Muscle of the tongue

The hyoglossus is a thin and quadrilateral extrinsic muscle of the tongue. It originates from the hyoid bone; it inserts onto the side of the tongue. It is innervated by the hypoglossal nerve (cranial nerve XII). It acts to depress and retract the tongue.

==Structure==
It forms a part of the floor of submandibular triangle.

=== Origin ===
from the side of the body and from the whole length of the greater cornu of the hyoid bone.
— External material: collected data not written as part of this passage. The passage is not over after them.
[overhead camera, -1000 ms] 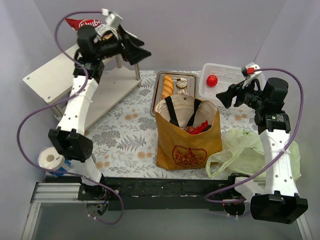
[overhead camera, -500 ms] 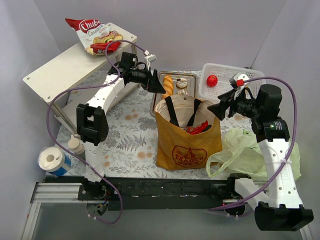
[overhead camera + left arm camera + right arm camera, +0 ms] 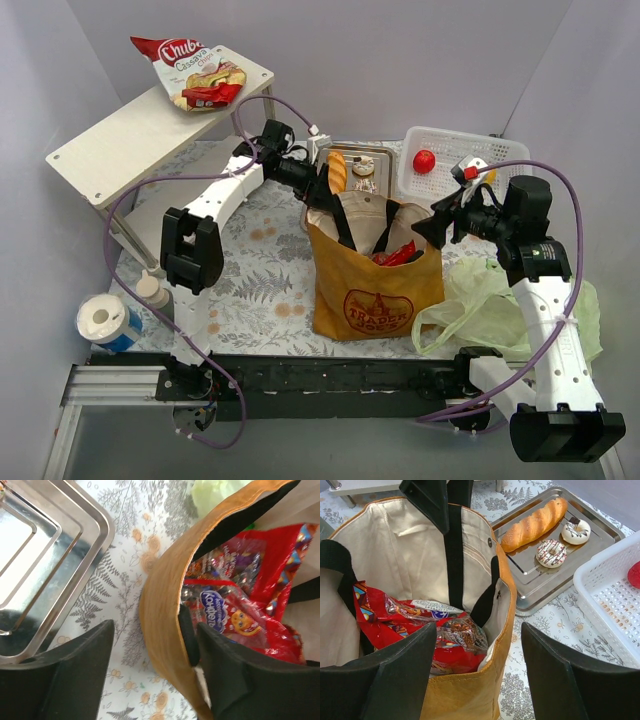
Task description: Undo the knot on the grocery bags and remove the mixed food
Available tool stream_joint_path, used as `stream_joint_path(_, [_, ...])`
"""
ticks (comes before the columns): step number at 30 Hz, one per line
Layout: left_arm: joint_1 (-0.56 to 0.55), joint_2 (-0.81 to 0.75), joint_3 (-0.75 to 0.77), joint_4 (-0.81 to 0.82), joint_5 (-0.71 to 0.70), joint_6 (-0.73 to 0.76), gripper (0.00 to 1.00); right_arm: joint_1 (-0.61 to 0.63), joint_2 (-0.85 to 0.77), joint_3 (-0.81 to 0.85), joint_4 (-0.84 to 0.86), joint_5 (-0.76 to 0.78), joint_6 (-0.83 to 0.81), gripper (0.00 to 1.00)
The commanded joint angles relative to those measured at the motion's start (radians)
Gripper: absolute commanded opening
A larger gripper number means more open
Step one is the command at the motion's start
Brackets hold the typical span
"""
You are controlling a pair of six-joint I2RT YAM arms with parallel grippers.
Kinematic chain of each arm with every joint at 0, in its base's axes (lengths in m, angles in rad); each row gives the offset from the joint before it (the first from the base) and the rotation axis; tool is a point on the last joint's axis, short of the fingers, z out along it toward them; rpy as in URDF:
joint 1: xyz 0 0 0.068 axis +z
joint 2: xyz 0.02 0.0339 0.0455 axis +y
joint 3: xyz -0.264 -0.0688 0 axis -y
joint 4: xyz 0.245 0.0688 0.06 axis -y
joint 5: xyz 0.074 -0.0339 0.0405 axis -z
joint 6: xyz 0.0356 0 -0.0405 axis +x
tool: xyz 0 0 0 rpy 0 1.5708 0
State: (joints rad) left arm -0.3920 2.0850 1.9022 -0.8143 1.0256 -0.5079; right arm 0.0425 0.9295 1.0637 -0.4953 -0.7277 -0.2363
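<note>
The mustard-orange tote [image 3: 375, 290] stands upright in the middle of the table, with red snack packets [image 3: 395, 255] inside. My left gripper [image 3: 325, 185] is open and straddles the tote's far-left rim [image 3: 160, 605], one finger inside and one outside, near a red packet [image 3: 235, 615]. My right gripper [image 3: 432, 225] is open and straddles the tote's right rim [image 3: 507, 610], above the packets [image 3: 420, 625]. The pale green bag [image 3: 490, 300] lies loose to the right of the tote. A baguette [image 3: 337, 170] and donuts [image 3: 551, 552] lie on the metal tray [image 3: 545, 585]. A red apple [image 3: 424, 161] sits in the white basket.
A white mesh basket [image 3: 455, 145] stands at the back right. A red chips bag [image 3: 195, 70] lies on the white shelf [image 3: 120, 140] at the back left. A tissue roll [image 3: 103, 320] and a small bottle [image 3: 150, 290] stand at the front left.
My left arm has swung down from the shelf, leaving the chips bag there, to the tote's far rim. My right gripper has moved left onto the tote's right rim.
</note>
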Motion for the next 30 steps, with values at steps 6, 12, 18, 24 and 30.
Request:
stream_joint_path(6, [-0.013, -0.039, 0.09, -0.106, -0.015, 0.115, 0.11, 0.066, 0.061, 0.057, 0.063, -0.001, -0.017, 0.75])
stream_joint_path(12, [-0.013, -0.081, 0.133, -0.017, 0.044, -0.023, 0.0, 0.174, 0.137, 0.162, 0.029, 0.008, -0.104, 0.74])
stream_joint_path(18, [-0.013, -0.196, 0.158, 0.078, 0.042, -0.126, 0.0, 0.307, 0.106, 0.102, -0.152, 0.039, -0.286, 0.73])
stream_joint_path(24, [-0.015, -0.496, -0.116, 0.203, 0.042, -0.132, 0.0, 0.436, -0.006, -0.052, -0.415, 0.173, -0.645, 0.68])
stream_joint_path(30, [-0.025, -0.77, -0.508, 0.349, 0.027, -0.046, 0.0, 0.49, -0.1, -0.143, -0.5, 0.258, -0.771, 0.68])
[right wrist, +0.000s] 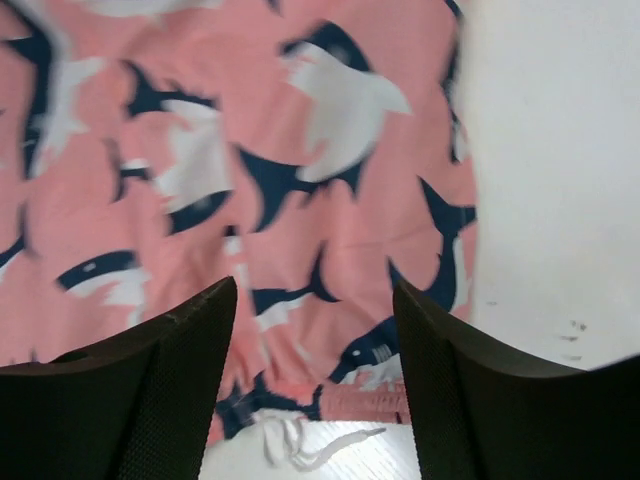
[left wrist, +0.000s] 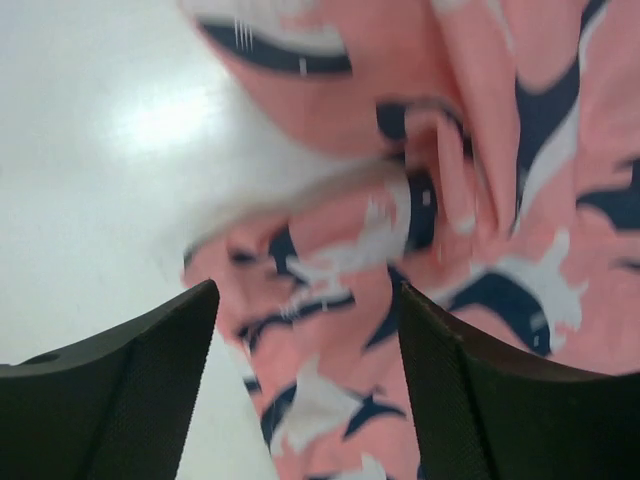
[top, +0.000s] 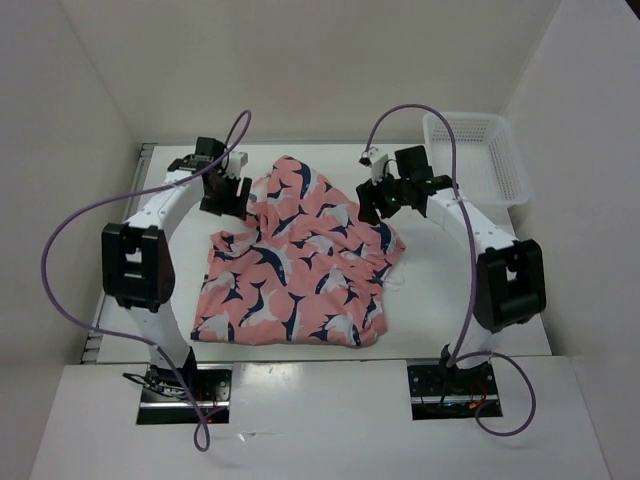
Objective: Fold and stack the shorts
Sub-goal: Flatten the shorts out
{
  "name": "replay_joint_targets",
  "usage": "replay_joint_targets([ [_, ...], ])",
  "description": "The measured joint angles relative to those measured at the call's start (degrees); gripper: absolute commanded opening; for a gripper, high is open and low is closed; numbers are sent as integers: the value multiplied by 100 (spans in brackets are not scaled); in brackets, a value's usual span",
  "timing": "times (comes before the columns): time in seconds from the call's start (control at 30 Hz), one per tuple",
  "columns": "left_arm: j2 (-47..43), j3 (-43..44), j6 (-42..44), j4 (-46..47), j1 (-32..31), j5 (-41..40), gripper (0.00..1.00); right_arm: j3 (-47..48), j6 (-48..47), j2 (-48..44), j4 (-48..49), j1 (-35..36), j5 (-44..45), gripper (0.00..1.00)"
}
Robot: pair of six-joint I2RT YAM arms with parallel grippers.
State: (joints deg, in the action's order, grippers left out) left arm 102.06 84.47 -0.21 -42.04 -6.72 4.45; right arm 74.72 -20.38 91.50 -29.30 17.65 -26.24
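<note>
Left wrist view: shorts fuzzy, smeared worst at upper-left fold; cut off top, right, bottom. Left claw cut off at bottom edge.
Right wrist view: shorts cut off top and left; right claw cut off below.
Top view: bit of shorts edge hidden under right claw; touching or not, too small to tell.

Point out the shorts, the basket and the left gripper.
shorts (top: 295, 270): top view, middle of the fabric.
basket (top: 490, 160): top view, bare mesh floor.
left gripper (left wrist: 307, 300): left wrist view, midway between its fingertips.
</note>
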Motion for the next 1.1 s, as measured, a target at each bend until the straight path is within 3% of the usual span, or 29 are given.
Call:
replay_joint_targets([
  [0.17, 997, 881, -7, 415, 33, 267, 66, -15, 632, 859, 468, -417, 444, 67],
  [0.47, 2264, 1989, 0, 951, 28, 297, 59, -26, 1145, 1191, 780, -697, 769, 63],
  [0.9, 2826, 2000, 4, 1093, 17, -131, 58, -544, 1379, 1213, 1051, -697, 1377, 66],
  [0.97, 2824, 1952, 4, 1172, 9, -201, 50, -634, 1401, 1220, 1095, -697, 1480, 66],
  [1.03, 2811, 1897, 2, 1268, 4, -289, 35, -728, 1414, 1272, 1156, -697, 1556, 64],
  [1.1, 2800, 1860, 2, 1342, 4, -291, 18, -776, 1401, 1401, 1209, -688, 1631, 55],
])
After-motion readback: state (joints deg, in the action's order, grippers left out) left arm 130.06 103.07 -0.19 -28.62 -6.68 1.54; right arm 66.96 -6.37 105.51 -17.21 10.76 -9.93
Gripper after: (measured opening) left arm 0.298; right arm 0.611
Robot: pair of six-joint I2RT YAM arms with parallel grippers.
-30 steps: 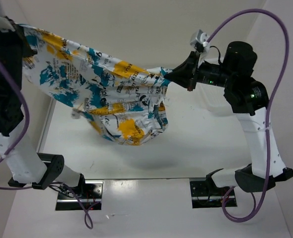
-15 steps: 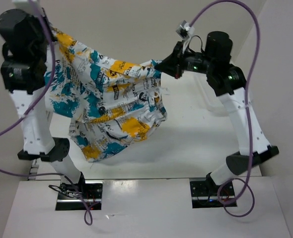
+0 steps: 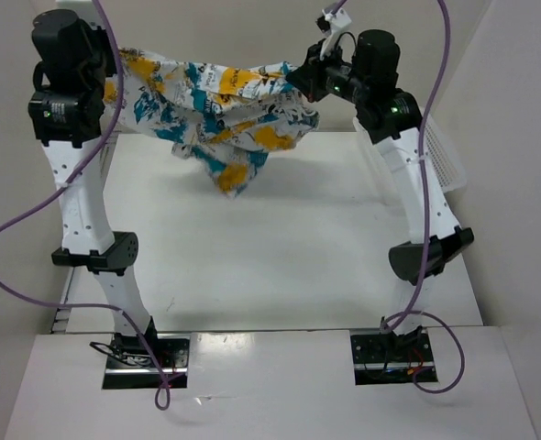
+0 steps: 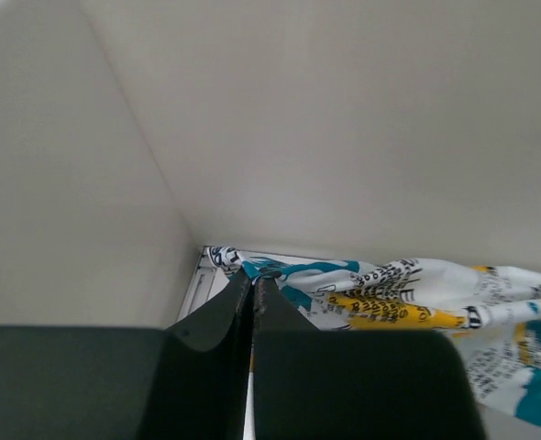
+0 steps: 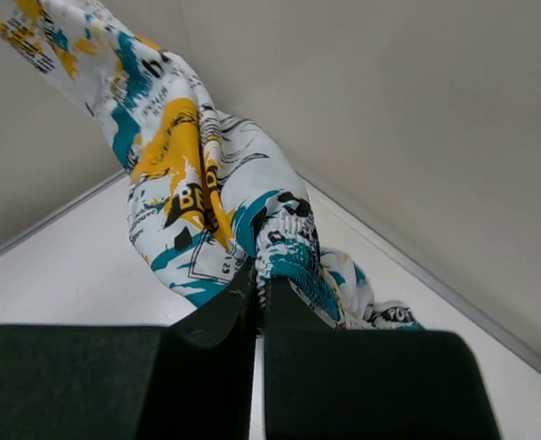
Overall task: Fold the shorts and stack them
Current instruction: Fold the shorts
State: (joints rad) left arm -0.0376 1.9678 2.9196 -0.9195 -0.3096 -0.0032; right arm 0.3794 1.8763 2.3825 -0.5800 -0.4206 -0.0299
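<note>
The shorts [image 3: 217,110], white with teal, yellow and black print, hang stretched in the air between both arms at the far side of the table. My left gripper [image 3: 113,75] is shut on their left corner, and in the left wrist view the closed fingertips [image 4: 253,275] pinch the fabric [image 4: 380,293] edge. My right gripper [image 3: 298,81] is shut on the right corner; in its wrist view the cloth [image 5: 197,183] bunches at the closed gripper [image 5: 259,275]. The middle of the shorts sags down to a point [image 3: 231,183] above the table.
A white lattice basket [image 3: 445,160] sits at the right edge of the white table [image 3: 252,266], behind the right arm. Walls close in at the back and left. Purple cables loop around both arms.
Both arms have swung away from the camera to the far side, carrying the shorts with them. The shorts now hang more bunched and narrower between the two grippers.
</note>
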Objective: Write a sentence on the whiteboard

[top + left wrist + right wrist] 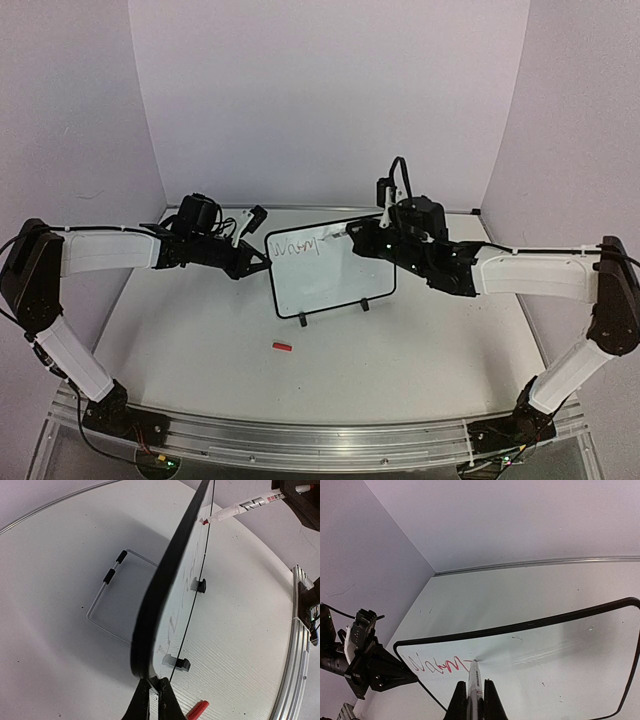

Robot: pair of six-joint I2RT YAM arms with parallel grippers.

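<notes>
Only one short scrawl of the sentence [295,245] sits at the ten o'clock corner of the whiteboard [335,280], which stands mid-worktop [420,350], so most seems unwritten; the right tool [357,232] is clamped on a marker [474,680] with its tip touching the board, while the left tool [154,692] pinches its nine o'clock edge.

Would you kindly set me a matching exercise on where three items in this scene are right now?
Items: 1 black-framed white whiteboard; 2 white-barrelled marker pen; 3 small red plastic piece.
States: A lying loose on the white table; B pinched at its edge by the left gripper; C held in the right gripper, tip at the board.
Pairs: 1-B; 2-C; 3-A.
</notes>
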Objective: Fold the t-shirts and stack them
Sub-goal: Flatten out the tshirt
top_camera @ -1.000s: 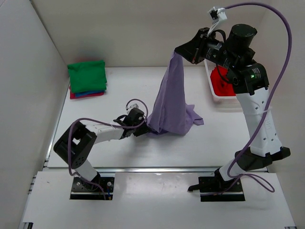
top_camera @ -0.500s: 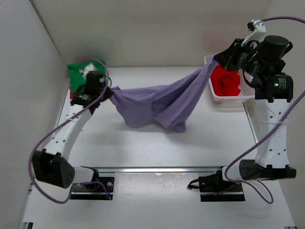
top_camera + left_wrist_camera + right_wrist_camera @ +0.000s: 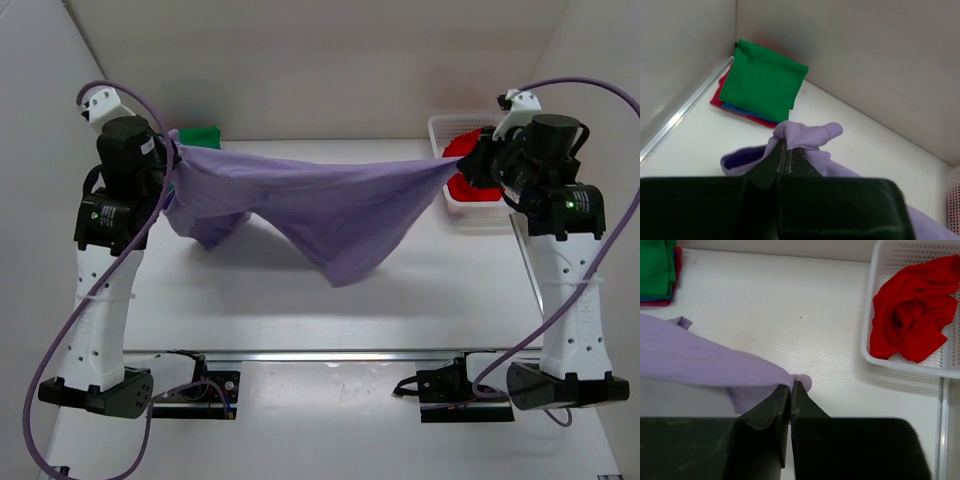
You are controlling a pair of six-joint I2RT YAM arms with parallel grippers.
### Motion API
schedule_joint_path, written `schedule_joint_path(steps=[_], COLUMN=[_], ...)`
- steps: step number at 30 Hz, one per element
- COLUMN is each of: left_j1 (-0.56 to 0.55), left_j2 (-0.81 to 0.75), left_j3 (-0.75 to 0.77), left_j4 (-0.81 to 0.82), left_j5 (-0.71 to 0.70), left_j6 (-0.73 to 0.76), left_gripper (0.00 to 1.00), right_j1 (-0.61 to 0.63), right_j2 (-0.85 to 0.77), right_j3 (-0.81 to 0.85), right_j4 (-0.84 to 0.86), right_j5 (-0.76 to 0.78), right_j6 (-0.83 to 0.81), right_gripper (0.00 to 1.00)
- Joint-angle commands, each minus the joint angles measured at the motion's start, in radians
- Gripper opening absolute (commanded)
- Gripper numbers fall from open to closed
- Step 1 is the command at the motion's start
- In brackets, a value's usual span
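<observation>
A lavender-purple t-shirt point(image 3: 320, 205) hangs stretched in the air between both arms, sagging to a point in the middle. My left gripper point(image 3: 172, 155) is shut on its left end, where cloth point(image 3: 807, 135) bunches over the closed fingertips point(image 3: 785, 147). My right gripper point(image 3: 462, 163) is shut on the right end, the cloth point(image 3: 705, 365) running left from its tips point(image 3: 790, 386). A folded pile with a green t-shirt point(image 3: 762, 82) on top, blue and red edges below, lies in the far left corner. A crumpled red t-shirt point(image 3: 912, 315) lies in the basket.
The white lattice basket point(image 3: 440, 130) stands at the back right, next to my right arm. White walls close in the table at the back and left. A metal rail point(image 3: 330, 353) runs along the near edge.
My left gripper closed on the lavender shirt low on the table, then rose to the far left. The right gripper moved right, and the shirt went from hanging down to stretched wide.
</observation>
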Motion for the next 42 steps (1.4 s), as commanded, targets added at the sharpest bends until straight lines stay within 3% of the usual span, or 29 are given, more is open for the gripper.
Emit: schedule_joint_path(steps=[1,4,8,11,14,18,20,22,23,29,35,42], left_j1=[-0.006,-0.011,0.035,0.020,0.027,0.063,0.083,0.100,0.081,0.029,0.011,0.029], left_j2=[-0.003,0.059,0.164,0.305,0.378,0.375,0.427,0.491,0.513,0.426,0.340,0.292], left_j3=[0.160,0.219,0.170,0.133,0.009,-0.169,-0.168,-0.134,-0.122,-0.317,-0.514,-0.620], left_j4=[-0.100,-0.185,-0.224,-0.294,-0.243,-0.035,-0.037,-0.088,-0.115,-0.073,-0.031,0.025], left_j5=[-0.066,-0.051,0.127,0.170,0.239,0.287,0.347,0.390,0.388,0.321,0.258,0.198], left_j6=[0.061,0.078,0.063,0.058,0.032,-0.001,0.006,0.020,0.040,0.032,0.003,-0.023], left_gripper=[0.00,0.00,0.00,0.00,0.00,0.03,0.45,0.61,0.63,0.61,0.45,0.49], right_j1=[-0.035,-0.017,0.029,0.083,0.097,0.086,0.072,0.080,0.080,0.109,0.112,0.134], right_j2=[-0.089,-0.100,-0.044,-0.001,0.029,0.078,0.111,0.137,0.147,0.193,0.216,0.212], right_j3=[0.007,-0.002,-0.043,-0.101,-0.182,-0.244,-0.264,-0.270,-0.276,-0.301,-0.330,-0.362], right_j4=[0.046,0.046,0.049,0.075,0.105,0.148,0.158,0.165,0.168,0.197,0.224,0.240], right_j5=[-0.035,-0.050,-0.049,-0.006,-0.001,0.035,0.017,0.026,0.031,0.046,0.028,0.022], right_j6=[-0.031,-0.025,-0.032,-0.029,-0.025,-0.032,-0.039,-0.039,-0.037,-0.062,-0.051,-0.048], right_gripper=[0.00,0.00,0.00,0.00,0.01,0.00,0.01,0.00,0.00,0.00,0.00,0.00])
The fibers arising from the body of the hyoid bone overlap those from the greater cornu.

=== Insertion ===
Its fibres pass almost vertically upward to enter the side of the tongue, inserting between the styloglossus and the inferior longitudinal muscle of the tongue.

=== Relations ===
Structures that are medial/deep to the hyoglossus are the glossopharyngeal nerve (CN IX), the stylohyoid ligament and the lingual artery and lingual vein.

The lingual vein passes medial to the hyoglossus. The lingual artery passes deep to the hyoglossus.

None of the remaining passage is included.